Your instructions. A verbatim copy of the whole listing is what is needed.

Data block.
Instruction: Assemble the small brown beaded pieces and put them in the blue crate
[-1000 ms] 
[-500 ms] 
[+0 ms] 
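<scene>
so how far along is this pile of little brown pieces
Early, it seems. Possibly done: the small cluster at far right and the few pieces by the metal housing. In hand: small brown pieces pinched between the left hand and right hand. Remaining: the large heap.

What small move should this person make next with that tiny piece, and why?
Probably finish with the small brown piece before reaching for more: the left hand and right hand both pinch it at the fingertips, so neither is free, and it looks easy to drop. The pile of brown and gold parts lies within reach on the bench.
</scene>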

Solution to this task.
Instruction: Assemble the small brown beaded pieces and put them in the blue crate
[-1000 ms] 
[-500 ms] 
[+0 ms] 
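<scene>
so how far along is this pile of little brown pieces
Early, it seems. Possibly done: the small cluster at far right and the few pieces by the metal housing. In hand: small brown pieces pinched between the left hand and right hand. Remaining: the large heap.

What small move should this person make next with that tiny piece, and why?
Probably finish with the small brown piece before reaching for more: the left hand and right hand both pinch it at the fingertips, so neither is free, and it looks easy to drop. The pile of brown and gold parts lies within reach on the bench.
</scene>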

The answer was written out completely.